Pictures are worth a policy
It’s never been easier, cheaper or more worrisome to take a photo, especially in a long-term care (LTC) facility.
Electronic devices with their camera apps are in the hands of residents, visitors, staff and volunteers. Sharing a photo can also share protected health information and put a facility at risk for potential Health Insurance Portability and Accountability Act (HIPAA) violations, lawsuits alleging invasion of privacy and unwanted media attention. There’s also the added concern for residents with Alzheimer’s disease or dementia, who may not have the capacity to give their consent.
Policies and procedures should address the situations or reasons why cameras might be used, and the devices they might be used on. An ECRI Institute press release sent by email advises healthcare facilities to develop a thorough and thoughtful approach policy for safely capturing those Kodak moments.
Residents and visitors need to be informed about the special privacy considerations that exist in a healthcare setting and how to avoid including unintended people or personal information in the frame.
Facilities should inform residents and visitors of these policies and procedures, possibly in admission materials and signs posted throughout the building.

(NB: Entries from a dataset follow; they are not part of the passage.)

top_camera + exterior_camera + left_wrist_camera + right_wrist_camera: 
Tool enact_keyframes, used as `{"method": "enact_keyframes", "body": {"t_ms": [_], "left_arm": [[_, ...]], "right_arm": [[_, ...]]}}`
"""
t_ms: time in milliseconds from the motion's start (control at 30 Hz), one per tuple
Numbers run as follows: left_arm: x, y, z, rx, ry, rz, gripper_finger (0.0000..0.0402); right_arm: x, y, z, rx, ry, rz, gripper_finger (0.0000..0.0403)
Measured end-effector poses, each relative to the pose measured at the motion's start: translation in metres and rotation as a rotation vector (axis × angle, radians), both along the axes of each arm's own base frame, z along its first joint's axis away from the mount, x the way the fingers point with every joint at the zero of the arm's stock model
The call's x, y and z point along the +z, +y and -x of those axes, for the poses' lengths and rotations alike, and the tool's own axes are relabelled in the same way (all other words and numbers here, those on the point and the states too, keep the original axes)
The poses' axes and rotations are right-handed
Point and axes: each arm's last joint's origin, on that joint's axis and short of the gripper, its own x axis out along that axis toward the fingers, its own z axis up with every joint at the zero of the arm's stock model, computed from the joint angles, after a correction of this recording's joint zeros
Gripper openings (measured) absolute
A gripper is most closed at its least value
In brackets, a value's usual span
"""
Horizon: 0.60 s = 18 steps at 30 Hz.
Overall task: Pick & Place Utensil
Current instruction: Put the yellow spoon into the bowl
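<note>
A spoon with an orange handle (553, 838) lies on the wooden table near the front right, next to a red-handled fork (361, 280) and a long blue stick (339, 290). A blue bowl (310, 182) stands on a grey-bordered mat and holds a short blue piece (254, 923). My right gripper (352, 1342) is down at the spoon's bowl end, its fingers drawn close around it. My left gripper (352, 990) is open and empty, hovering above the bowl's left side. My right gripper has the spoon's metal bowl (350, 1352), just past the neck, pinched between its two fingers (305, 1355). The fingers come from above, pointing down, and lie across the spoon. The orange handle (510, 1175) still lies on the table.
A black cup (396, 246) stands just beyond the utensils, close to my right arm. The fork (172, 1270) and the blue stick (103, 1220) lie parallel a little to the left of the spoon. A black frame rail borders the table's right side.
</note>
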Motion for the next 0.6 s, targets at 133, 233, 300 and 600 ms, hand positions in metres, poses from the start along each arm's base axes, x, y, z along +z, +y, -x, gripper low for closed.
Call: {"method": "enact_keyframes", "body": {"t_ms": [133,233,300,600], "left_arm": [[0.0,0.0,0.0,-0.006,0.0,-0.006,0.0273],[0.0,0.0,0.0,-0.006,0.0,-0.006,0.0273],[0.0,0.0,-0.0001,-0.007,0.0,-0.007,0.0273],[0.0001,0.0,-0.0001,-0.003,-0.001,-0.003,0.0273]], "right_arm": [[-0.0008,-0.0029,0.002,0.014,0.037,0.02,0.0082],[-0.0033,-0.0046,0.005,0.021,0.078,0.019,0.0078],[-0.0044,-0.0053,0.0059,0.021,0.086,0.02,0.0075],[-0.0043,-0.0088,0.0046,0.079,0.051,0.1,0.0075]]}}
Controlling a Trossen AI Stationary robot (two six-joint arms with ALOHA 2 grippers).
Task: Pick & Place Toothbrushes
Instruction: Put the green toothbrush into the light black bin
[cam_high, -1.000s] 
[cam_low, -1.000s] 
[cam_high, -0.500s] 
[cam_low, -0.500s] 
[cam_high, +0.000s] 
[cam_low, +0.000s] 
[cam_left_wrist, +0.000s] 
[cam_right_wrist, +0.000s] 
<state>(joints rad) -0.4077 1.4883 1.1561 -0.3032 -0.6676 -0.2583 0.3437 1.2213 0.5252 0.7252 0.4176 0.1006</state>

Employees, staff and volunteers need to be informed about the potential patient privacy violations with using their devices without consent. Their privacy should also be respected, and policies must also address what to do if photography distracts, interferes or impedes their ability to deliver care.
Education or research purposes
Patient authorization is not required by HIPAA if the recordings are used for healthcare operations such as quality improvement or training and education within the facility. Authorization is required for educational or research purposes outside of the facility, such as a professional conference.
Marketing and the media
Written authorization must be obtained to use images of residents on a facilitiy’s promotional material, as required by the marketing provision of the HIPAA privacy rule. The media must also obtain patient consent to be photographed.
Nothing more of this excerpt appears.